Real estate agents call it staging—putting furniture and accessories into rooms of an empty house to make it feel more lived-in and sellable. You and I would probably just call it stuff—the things you cart from place to place over a lifetime to make your own formerly empty house your home.
When it comes to the homes of visual artists, however, stuff gets transformed. In their hands, even things like pulp paper egg cartons can end up as massive wall hangings, and squeezed-out paint tubes piled haphazardly on a rolling cart present an appealing, if unplanned, visual vignette.
One of the things we always ask in selecting homes to feature in our annual Art & Design edition is how compellingly an artist’s personal space becomes a visual extension of their creative eye. This year, with the homes of Toronto painter Vivian Reiss and Pittsburgh mixed-media artist Lori Hornell, I think we’ve hit the jackpot.

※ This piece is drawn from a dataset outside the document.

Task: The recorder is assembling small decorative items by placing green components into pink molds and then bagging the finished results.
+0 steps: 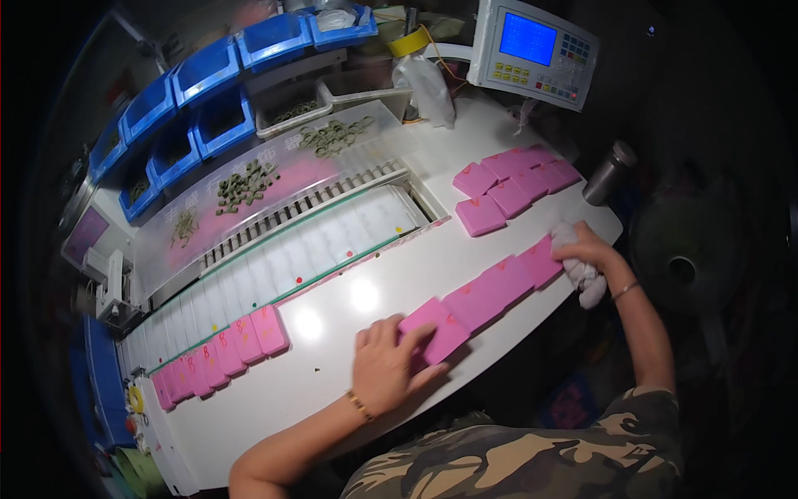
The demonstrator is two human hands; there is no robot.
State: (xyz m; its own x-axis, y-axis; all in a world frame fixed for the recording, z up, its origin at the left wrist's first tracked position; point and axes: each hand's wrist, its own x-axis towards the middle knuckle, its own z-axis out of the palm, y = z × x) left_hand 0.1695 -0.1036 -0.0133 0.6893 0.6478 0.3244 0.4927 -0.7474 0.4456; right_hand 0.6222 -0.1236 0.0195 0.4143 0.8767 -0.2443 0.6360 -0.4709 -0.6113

Historic and with just a hint of the idiosyncratic on the outside, the inside of the sprawling 1870s Victorian that Reiss moved into more than 25 years ago bears the undeniable stamp of her exuberant personality. Stripped down to its bones, then reconstructed room by room according to her exacting specifications, it defies drop-in visitors to remain gloomy for long. Once captivated, it also makes them exceedingly reluctant to leave.
Lori and Alan Hornell’s house is a historic property of another kind. Not all that different on the outside from a host of other refurbished carriage houses on former estates of American business tycoons, the inside is just as much a quirky mixed-media assemblage as the rest of Lori Hornell’s work—only much, much bigger. Tufted velvet settees mix with primitive African sculptures, recycled artworks and a billiard table that looks almost small in the soaring living room. Old haylofts, now balconies, serve as galleries for hanging art. And the dizzying juxtaposition of old and new, contemporary and antique, keeps visitors wanting to just poke around the house and explore.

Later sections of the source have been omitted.